Every journalist learns to ask about the "four W's": who, what, when, and where. These four W's also comprise what Dr. William J. Barson calls an epidemiology history that provides an alternative avenue for diagnosing the infectious diseases behind dermatologic problems, including rashes of the palms and soles.
"With infectious diseases, there are a number of ways one can approach the problem. It's not just considering the signs and symptoms the patient is having, but also looking at the epidemiology," said Dr. Barson of Ohio State University and a member of the section on infectious diseases at Children's Hospital in Columbus.
Ask the following questions to speed your diagnosis, he suggested in an interview:
Who has the patient been with? Besides asking about contacts with local people, extend the travel history to ask whether a visitor from someplace
else may have brought the patient in contact with infectious organisms.
What has the patient been doing? Leisure activities such as swimming, boating, and hiking naturally come to mind. In teenagers, ask also about
work activities and sexual contacts.
When is the problem happening? Many infectious diseases have a seasonal distribution.
Where has the patient been? Think locally and globally. Has the patient
been away from usual territory-traveled out of state or to a foreign
country?
There are not many things that cause a rash on the palms and soles, so it's worth committing them to memory, he added.

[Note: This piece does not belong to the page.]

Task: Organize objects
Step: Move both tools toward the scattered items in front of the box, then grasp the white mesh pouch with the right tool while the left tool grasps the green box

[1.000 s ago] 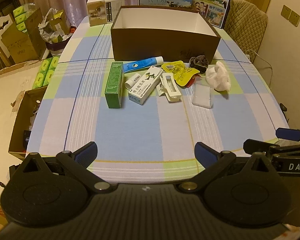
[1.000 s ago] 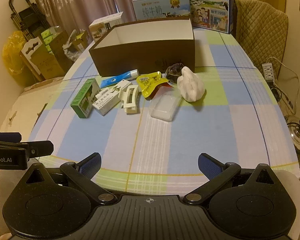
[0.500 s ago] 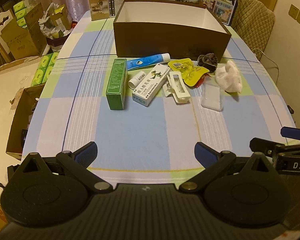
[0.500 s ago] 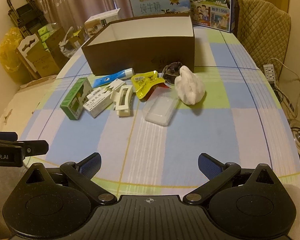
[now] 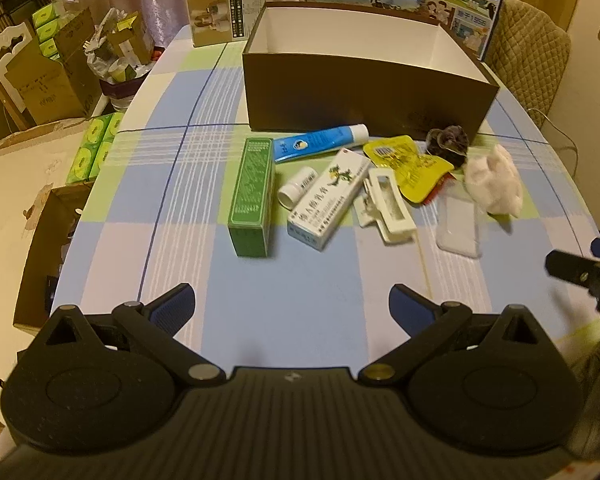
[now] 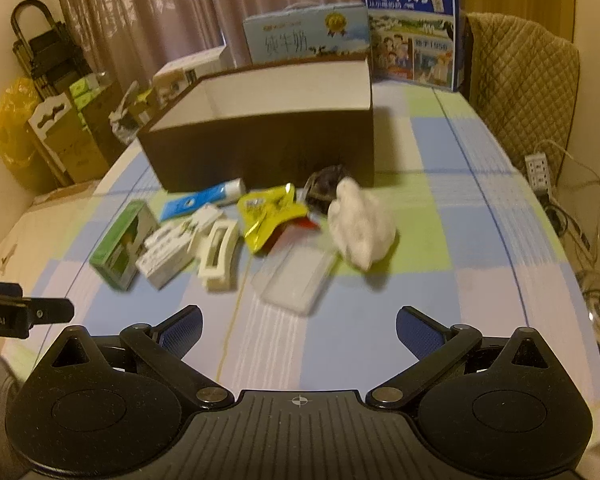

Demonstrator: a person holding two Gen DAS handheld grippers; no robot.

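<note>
Presently both claws hover over the near edge of the desk [image 5: 324, 300], which carries a blue, green and white checked cloth. Left claw [image 5: 291, 300]: jaws spread wide, nothing between them. Right claw [image 6: 299, 326]: likewise spread wide and empty; its tip also shows at 3 o'clock in the left wrist view. An open brown box [image 5: 364, 96] with a white interior stands at 12 o'clock on the desk, apparently empty as far as its inside is visible. The loose items lie in a cluster just in front of the box, all outside it. From 9 o'clock to 3 o'clock in the left wrist view: a green carton [image 5: 252, 196] lying flat; a blue tube [image 5: 320, 142] close against the box's front wall; a small white bottle [image 5: 298, 188] on its side; a white medicine box [image 5: 330, 198] angled beside the bottle; a white clip [image 5: 388, 204] touching that box's right side; a yellow pouch [image 5: 410, 164]; a dark scrunchie [image 5: 448, 142] near the box's right corner; a clear plastic case [image 5: 458, 224]; and a crumpled white tissue [image 5: 496, 182] just beyond the case. The right wrist view is blurred. Behind the brown box, two milk cartons [image 6: 414, 28] stand upright, with a white carton [image 5: 228, 14] at 11 o'clock.
</note>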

Infectious etiologies can be bacterial, viral, or the parasite Toxoplasma gondii. There also are several noninfectious causes. Also, any microorganism that causes endocarditis or septic thrombophlebitis may produce lesions on
the palms and soles.
Bacterial etiologies. Group A streptococcus or Staphylococcus aureus
usually don't cause individual, discrete lesions on the palms and soles but can generate erythema there when they're the toxin-producing versions responsible for toxic shock syndrome.
Think also of disseminated disease from two Neisseria organisms-gonorrhoeae and meningitidis. Disseminated gonorrhoeae can produce a variety of lesion types on the hands, feet, fingers, and toes, such as pustular lesions or erythematous vesicular lesions. With meningococcal disease, you may see the redness of petechiae that does not blanch when you put pressure on them, or darker, black areas where the tissue has infarcted and died.

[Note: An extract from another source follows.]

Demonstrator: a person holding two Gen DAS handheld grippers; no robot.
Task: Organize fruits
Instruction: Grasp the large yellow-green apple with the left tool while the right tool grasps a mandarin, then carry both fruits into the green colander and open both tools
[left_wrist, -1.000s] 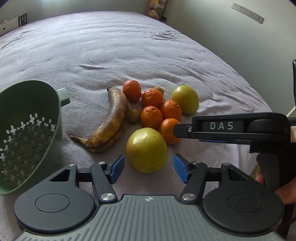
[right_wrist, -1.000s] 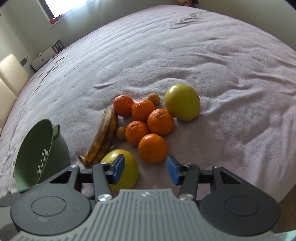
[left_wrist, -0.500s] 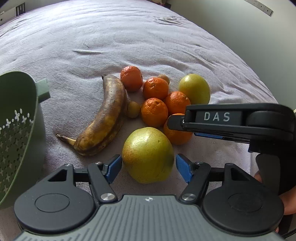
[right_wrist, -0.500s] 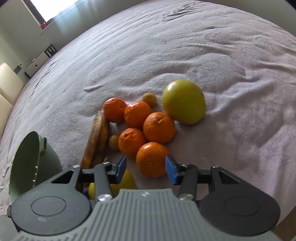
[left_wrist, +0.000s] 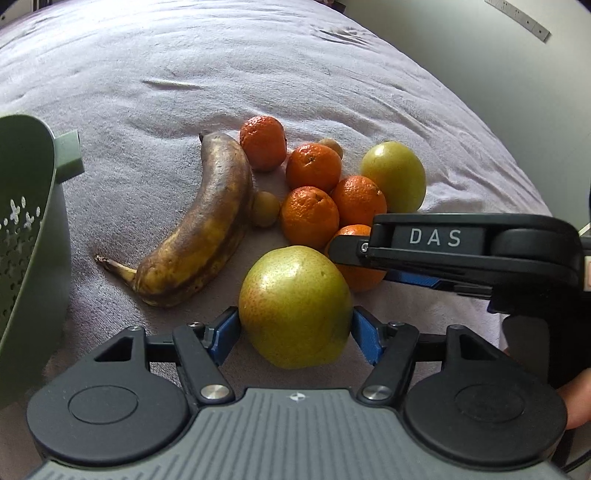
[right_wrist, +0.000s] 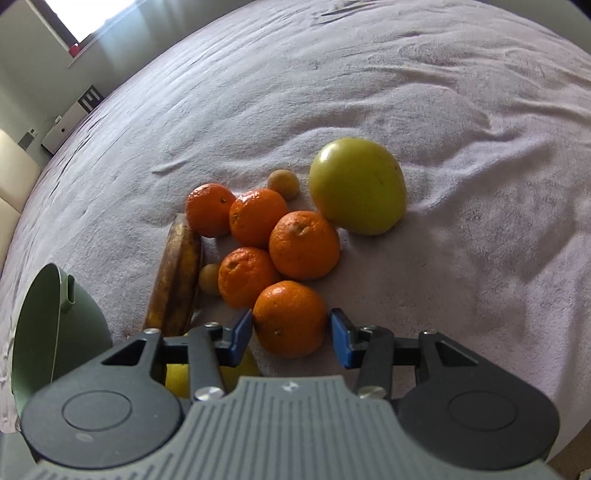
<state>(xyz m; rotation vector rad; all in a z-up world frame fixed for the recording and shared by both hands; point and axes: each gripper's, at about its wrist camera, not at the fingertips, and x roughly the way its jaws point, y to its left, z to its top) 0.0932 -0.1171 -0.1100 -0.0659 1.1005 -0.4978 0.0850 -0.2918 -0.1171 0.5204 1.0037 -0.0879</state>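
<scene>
**fruitfan:** Straddling the near green-yellow apple (left_wrist: 294, 306) with the left gripper (left_wrist: 294, 334), blue pads (left_wrist: 226, 334) spread and sitting right at both flanks. Can't tell if actually touching, so calling it open around the fruit, not clamped.

**benchguy:** Same deal on the right gripper (right_wrist: 291, 334): wide apart on either side of the nearest mandarin (right_wrist: 290, 318), small gap visible on the right pad. Not squeezing anything.

**fruitfan:** Lying on the lilac blanket (left_wrist: 332, 74), all of it. Overripe brown banana (left_wrist: 201, 236) just left of the mandarin cluster (left_wrist: 314, 199), second apple (right_wrist: 357, 185) at the far right edge of the pile.

**benchguy:** Tipped on its side off to the left, green colander (left_wrist: 26, 236), apart from the fruit. Nothing visible inside.
</scene>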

Streptobacillus moniliformis is the root of a rare cause of rashes on the palms and soles: rat bite fever. Dr. Barson has seen just one case in his career-in a teenage boy who had fever, arthritis, and pustularlike lesions
on a couple of fingers. He had numerous animal contacts, including a pet
rat.
Initially, Dr. Barson thought this was gonococcal infection and asked the
lab to add gelatin to the blood culture bottles to eliminate the known inhibitory effect of the anticoagulant, sodium polyanethol sulfonate (SPS), which is present in the blood culture media.
Instead of growing the gram-negative diplococci typical of Neisseria,
however, the cultures showed the gram-negative rods of S. moniliformis. Dr. Barson subsequently learned that SPS also inhibits the growth of S. moniliformis.
Contact with soil or water contaminated by an animal's Leptospira-containing urine may cause leptospirosis that produces a rash on the palms or soles.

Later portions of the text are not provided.